2008年6月1日日曜日

アフリカ開発会議 自立や発展どう手助け '08/5/31

アフリカ開発会議 自立や発展どう手助け '08/5/31


 自立に向け、種をまくことができたのではないか。きのうまで日本が国連や世界銀行などと横浜市で開催していたアフリカ開発会議である。持続可能な発展の方策を盛り込んだ横浜宣言を採択した。

 アフリカ五十三カ国のうち五十一カ国が参加。首脳級の出席は四十カ国に上り、最多となった。まだ国際的な関心が薄かった十五年前に始まった会合が、回を重ねるごとに重みを増しているようだ。

 今回、最も注目されたのは価格高騰の続く食料だろう。エチオピアやエジプトなどでは暴動も発生。各国が強い懸念を表明した。

 横浜宣言に沿って今後の道筋を示した行動計画には、緊急援助のほか、高温や乾燥に強い新品種の「ネリカ米」普及をはじめコメの生産量倍増などが盛り込まれた。住民の自立や各国の成長を手助けする上で不可欠である。六月にローマで開かれる国連の食料サミットに向け、国際社会に対応を求めるアピールにもなっただろう。

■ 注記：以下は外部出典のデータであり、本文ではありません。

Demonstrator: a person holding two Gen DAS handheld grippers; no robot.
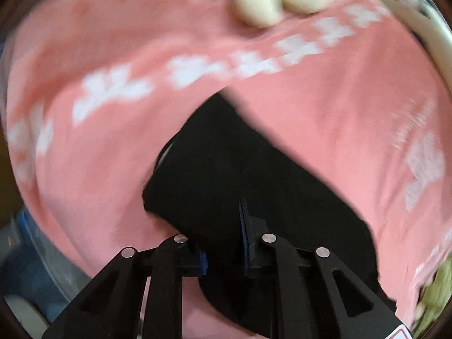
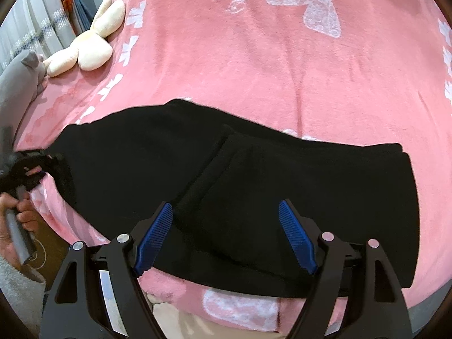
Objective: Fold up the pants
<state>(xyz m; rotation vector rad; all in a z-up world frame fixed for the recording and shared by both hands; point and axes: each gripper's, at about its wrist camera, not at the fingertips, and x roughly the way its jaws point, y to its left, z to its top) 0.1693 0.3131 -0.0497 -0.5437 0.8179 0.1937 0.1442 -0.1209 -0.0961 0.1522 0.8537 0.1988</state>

 干ばつや砂漠化などの形で地球温暖化の影響がアフリカでは既に現れ始めている。一層の食料不足を招かないよう、温室効果ガスを抑制する取り組みを広げたい。

 アフリカといえば、紛争と内戦で傷つき、飢餓に苦しむ人々というイメージが強い。確かに、貧困や失業、低い農業生産性、感染症など直面する課題は依然深刻だ。

 しかし最近、変わりつつある。紛争はスーダン西部のダルフールなどを除いて落ち着いている。経済的には、レアメタル(希少金属)など地下資源が豊かで、二〇〇四年以降は地域全体で5%以上の高い成長率を記録している。

 資源確保のため、多くの国が積極外交を展開している。中国の浸透ぶりが近年は目立つ。日本も安閑としてはいられまい。政府開発援助(ODA)を一二年までに倍増すると約束するなど、今回の会合で支援に前向きな姿勢を印象づけることができたと言えそうだ。

 日本には、国連安全保障理事会の常任理事国入りを応援してほしいとの思惑もある。安保理を拡大することが前提となるが、国連の早期改革を訴える主張が横浜宣言には取り入れられた。日本の立場が理解されつつあるようだ。

 日本は、アフリカを植民地支配した欧州各国とは違い、しがらみがない。敗戦から立ち直って平和な社会を築き、経済成長を遂げた経験を伝えるなど独自の貢献も可能なはずだ。地域に根ざした手法として横浜宣言にも書き入れられた大分県発祥の一村一品運動は貧困対策に役立つに違いない。ノウハウを生かす試みに期待したい。

 七月には主要国首脳会議(北海道洞爺湖サミット)がある。国際社会の協力を確実にするためにも、今回の合意を基に、さらに具体策を詰めることが必要だ。